On Mon, Feb 13, 2012  Stephen P. King <stephe...@charter.net> wrote:

> To actually implement digital substitution, we would have to not only
> match the functionally of the module internally but also match the
> interactions of that module with the environment.

No, you'd only have to match  he interactions with the environment, what
happens internally is inaccessible to us by direct observation. And before
you start yelling objections to that reflect on the fact that other human
beings are black boxes to us, we can hypothesize that they have a internal
life and we can hypothesize what it feels like to be that other person, but
we have no direct access to such things and we can never know for sure if
our hypothesis is right.

> Silicon does not have the same chemical properties as carbon

Silicon does not have the same chemical properties as the element germanium
either (although they are in the same column in the periodic table as is
carbon) and yet you can make transistors out of both and in fact the first
transistors were germanium.
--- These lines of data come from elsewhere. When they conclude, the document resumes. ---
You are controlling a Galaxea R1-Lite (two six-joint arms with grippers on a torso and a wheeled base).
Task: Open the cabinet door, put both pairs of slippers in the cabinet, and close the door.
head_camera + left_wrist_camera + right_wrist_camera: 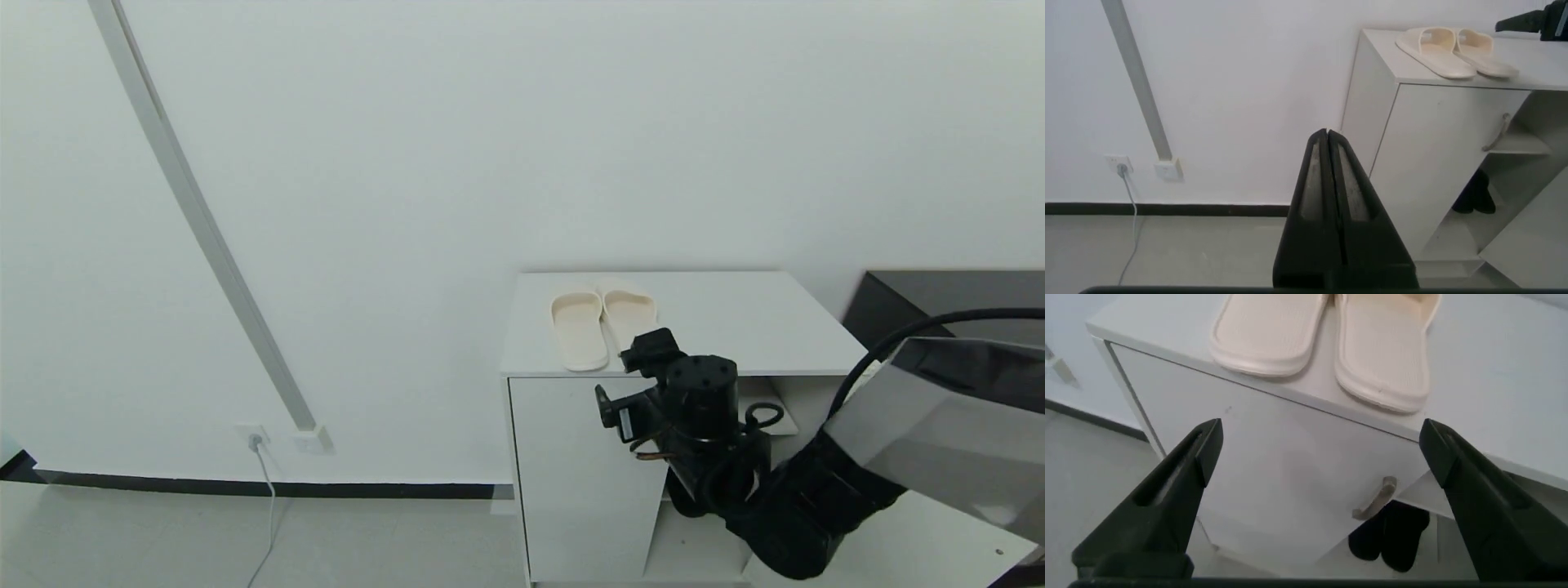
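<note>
A cream pair of slippers (602, 325) lies side by side on top of the white cabinet (735, 327), near its front left corner. My right gripper (1321, 433) hovers open just in front of and above that top edge, with the cream slippers (1323, 335) a little beyond its fingertips and nothing between them. It also appears in the head view as the right gripper (651, 353). A dark pair of slippers (1388, 535) sits inside the open right half of the cabinet, on a low shelf. My left gripper (1327, 196) is shut and empty, off to the cabinet's left.
The cabinet's left door (584, 474) is closed, with a handle (1376, 498) at its inner edge. The right door (939, 531) stands swung open. A wall socket with a cable (257, 441) and bare floor lie to the left. Dark furniture (939, 298) stands at the right.
</note>
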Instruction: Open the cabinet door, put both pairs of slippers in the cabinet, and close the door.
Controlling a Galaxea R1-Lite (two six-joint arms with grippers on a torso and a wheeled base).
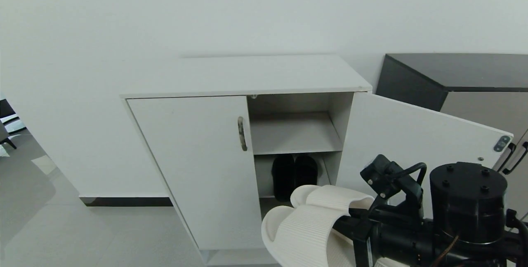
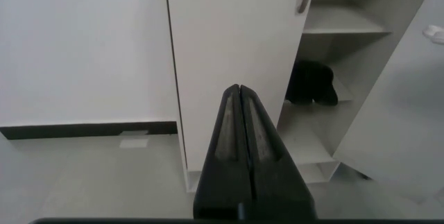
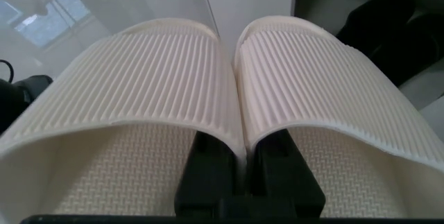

So is arithmetic performed on a germanium
computer different from arithmetic performed on a silicon computer?  Or can
the atoms be treated as black boxes and the important thing being the logic
in the way the atoms are arranged and thus the "4" a silicon computer
produces to the question "how much is 2+2" is the same "4" that a germanium
computer produces?

The thing I don't understand is that everybody agrees that our conscious
experience is not at the level of carbon or silicon or germanium atoms, or
atoms of any sort for that matter, we are not conscious of them and until a
few centuries ago no conscious being even knew they existed, and yet one
and only one of those 3 atoms is supposed to produce consciousness even
though we are no more conscious of that atom than the other two atoms.
Quite frankly I think the idea that 6 protons 6 electrons and 6 neutrons
(carbon) is conscious but 14 protons 14 electrons and 14 neutrons (silicon)
is not and can never be no matter how you put such objects together is nuts.